M&S will report trading for the third quarter on 13 January 2022.
Clive Black, director, head of research at Shore Capital, notes progress at M&S is pretty much across the board, highlighting the virtue of a change in momentum.
“In clothing and home, the job of positive transformation remains much more challenging than is the case for food at M&S and critically it has the greatest potential to structurally adjust the financial output of the M&S Group. We have, however, been more impressed by what we have seen in-store in the past six months than has been the case for some time.
“Clothing and home was behind food in its transformation and so more work remains to be undertaken around product, linking into the Sparks loyalty programme, online progress (MS2) and international opportunities.”

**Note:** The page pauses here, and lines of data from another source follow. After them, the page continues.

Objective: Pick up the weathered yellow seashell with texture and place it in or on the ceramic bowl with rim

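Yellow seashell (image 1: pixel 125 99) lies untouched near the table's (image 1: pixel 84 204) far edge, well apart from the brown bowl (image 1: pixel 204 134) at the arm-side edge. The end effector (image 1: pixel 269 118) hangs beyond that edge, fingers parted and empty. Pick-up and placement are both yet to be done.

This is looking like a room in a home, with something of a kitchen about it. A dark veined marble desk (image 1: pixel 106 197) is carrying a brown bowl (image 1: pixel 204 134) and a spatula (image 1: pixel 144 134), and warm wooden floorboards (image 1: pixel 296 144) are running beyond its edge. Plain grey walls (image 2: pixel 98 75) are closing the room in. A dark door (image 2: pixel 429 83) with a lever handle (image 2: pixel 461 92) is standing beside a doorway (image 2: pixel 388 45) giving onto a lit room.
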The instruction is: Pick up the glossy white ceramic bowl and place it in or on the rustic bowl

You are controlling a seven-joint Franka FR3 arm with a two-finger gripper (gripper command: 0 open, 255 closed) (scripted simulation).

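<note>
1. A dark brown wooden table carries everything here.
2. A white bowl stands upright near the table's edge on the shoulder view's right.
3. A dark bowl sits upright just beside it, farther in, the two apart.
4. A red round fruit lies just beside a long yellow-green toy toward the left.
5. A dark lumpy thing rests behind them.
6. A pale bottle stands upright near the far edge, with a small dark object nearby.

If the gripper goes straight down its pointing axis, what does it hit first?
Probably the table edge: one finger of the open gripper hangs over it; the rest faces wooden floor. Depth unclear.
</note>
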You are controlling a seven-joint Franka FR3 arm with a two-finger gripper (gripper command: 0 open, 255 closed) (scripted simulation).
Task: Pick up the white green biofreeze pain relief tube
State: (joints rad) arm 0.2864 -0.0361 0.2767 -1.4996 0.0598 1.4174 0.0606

Black adds a greater family orientation, if sustained, should protect revenue generation, and notes the changes in M&S clothing and home are “quite profound” and augur well for the future.
He also points to the group benefiting from some capacity exit from the high street in the UK, perhaps most notably Debenhams, and from its selective work with third-party brands, which commenced with Nobody’s Child.
“Since then, several clothing and footwear brands have come into the M&S online ecosystem in particular to what we deem to be beneficial effect. We should add our view that if shoppers had not seen the benefits in-store and online around the M&S assortment, it is highly unlikely that they would have found the complementary labels that now feature. No doubt brands will come in and leave the M&S online offer – with some in-store too (Sea Salt is in Cheshire Oaks) – and we would not rule out selective investment and acquisition opportunities too, such as Jaeger, which the group acquired for GBP6m and we believe can be a label within the group that yields GBP100m-plus of sales in time.
“Again, ahead of the very important festive period, so Q3 FY22 in its entirety, we are nervous about being too bold in our clothing and home projections given prevailing Coronavirus fragility, volatility and so uncertainty (42/49 M&S stores in Russia are currently closed). That said, we are pleased with H1 progress and updated group guidance, and we look forward to firming up FY22 expectations following the New Year trading statement.”